Èguǐ bàoyìng jīng 餓鬼報應經

Sūtra on the Karmic Recompense [Leading to] Rebirth as a Hungry Ghost (Preta-vipāka-sūtra?) translator unknown (失譯, 譯)

About the work

T746 in one fascicle is an anonymous Chinese sūtra on the karmic recompense leading to rebirth as a preta (餓鬼 èguǐ, “hungry ghost”). The translator is unknown; the text is dated by linguistic register to the broad Han-Six Dynasties translation period.

Abstract

The text is structurally similar to KR6i0428 / T734 (Fó shuō guǐwènmùlián jīng) — a series of preta-confessions and karmic case-studies — but anonymous and likely later in date.
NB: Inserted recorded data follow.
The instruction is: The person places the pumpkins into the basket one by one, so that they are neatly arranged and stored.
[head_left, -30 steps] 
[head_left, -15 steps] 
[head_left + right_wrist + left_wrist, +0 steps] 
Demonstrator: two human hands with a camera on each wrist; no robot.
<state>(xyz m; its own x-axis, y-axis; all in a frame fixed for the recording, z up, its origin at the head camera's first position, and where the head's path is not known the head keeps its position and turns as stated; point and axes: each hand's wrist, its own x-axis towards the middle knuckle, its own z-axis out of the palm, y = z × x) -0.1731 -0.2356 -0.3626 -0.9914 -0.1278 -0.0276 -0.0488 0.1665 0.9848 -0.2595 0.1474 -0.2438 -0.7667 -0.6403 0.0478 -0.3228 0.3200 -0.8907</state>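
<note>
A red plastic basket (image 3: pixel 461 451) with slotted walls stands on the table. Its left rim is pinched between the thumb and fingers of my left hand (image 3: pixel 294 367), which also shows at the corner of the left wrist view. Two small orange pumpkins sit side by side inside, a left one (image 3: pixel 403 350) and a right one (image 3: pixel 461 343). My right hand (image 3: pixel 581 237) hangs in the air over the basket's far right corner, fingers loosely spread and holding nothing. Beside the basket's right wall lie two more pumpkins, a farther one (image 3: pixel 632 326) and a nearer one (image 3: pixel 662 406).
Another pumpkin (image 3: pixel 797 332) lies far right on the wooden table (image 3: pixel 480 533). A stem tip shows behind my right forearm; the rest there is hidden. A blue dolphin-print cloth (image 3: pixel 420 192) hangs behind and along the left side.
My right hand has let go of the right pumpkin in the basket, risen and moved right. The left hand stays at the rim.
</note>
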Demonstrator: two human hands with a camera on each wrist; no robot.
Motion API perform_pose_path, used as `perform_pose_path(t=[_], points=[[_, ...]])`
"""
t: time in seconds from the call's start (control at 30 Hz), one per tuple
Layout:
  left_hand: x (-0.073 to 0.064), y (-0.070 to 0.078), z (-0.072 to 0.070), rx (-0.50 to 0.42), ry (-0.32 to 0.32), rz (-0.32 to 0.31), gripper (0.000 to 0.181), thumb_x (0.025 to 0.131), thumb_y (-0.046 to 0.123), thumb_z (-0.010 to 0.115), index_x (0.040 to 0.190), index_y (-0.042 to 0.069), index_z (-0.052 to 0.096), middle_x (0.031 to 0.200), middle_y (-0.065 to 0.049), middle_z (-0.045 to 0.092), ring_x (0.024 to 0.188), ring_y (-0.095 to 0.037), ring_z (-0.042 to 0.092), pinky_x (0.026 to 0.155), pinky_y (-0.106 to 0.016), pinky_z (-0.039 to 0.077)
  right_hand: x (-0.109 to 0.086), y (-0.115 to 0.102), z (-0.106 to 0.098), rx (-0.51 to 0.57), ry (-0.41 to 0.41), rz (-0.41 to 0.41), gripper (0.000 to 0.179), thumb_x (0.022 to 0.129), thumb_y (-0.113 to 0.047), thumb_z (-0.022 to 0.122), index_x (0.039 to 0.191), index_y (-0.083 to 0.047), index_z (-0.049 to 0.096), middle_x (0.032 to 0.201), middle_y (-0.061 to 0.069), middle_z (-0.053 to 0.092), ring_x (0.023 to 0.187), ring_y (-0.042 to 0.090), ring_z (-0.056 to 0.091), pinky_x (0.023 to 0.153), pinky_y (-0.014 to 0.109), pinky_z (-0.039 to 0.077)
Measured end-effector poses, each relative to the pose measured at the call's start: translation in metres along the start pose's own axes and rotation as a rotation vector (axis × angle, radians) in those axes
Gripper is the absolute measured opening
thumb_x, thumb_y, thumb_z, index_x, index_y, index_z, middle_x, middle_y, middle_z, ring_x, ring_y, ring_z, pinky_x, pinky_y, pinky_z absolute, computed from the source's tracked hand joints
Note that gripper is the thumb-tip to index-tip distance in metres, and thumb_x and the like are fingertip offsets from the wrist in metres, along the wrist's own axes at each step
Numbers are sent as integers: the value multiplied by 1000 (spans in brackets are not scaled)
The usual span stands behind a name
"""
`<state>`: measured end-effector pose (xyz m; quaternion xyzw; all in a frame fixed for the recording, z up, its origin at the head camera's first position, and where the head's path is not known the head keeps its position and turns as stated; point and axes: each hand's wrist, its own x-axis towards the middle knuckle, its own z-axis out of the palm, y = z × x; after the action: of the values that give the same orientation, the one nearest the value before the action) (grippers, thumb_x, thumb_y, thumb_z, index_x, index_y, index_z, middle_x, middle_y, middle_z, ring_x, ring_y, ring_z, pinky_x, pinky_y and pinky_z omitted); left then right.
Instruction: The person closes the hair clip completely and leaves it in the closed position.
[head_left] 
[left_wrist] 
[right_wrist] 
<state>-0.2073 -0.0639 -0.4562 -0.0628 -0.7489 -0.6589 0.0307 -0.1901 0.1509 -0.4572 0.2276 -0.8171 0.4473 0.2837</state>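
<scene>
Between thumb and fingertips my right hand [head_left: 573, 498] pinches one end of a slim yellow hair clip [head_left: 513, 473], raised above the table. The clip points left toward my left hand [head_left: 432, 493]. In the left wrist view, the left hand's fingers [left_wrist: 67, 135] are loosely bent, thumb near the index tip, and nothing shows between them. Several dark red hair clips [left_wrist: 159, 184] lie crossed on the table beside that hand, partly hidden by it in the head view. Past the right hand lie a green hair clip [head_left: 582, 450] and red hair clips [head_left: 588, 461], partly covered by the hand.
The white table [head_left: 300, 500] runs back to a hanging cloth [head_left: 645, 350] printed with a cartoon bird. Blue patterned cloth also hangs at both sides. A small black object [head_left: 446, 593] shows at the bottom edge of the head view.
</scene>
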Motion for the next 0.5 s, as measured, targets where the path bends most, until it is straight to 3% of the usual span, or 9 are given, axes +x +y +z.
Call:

The narrative format presents preta describing their suffering (the canonical preta phenomenology of unrelievable hunger and thirst, food-that-turns-to-fire, etc.) and recounting the prior-life unwholesome actions — typically miserliness, refusal of charity, hoarding of food — that led to the rebirth.

The genre and content are continuous with the broader Chinese Buddhist preta-tradition that culminates in the Tang-Sòng Yúlánpén 盂蘭盆 ritual cycle. The anonymous transmission and the late-Six Dynasties / early Tang catalogue placement suggest the text may have been composed or translated during the period when the preta-and-merit-transfer cluster was crystallizing in East Asian Buddhism, providing scriptural support for the popular Buddhist liturgy of the Ghost Festival.

Translations and research

  • Teiser, Stephen F. The Ghost Festival in Medieval China. Princeton: Princeton University Press, 1988. The standard study of the preta / Yúlánpén tradition and its scriptural sources.

No standalone English translation located.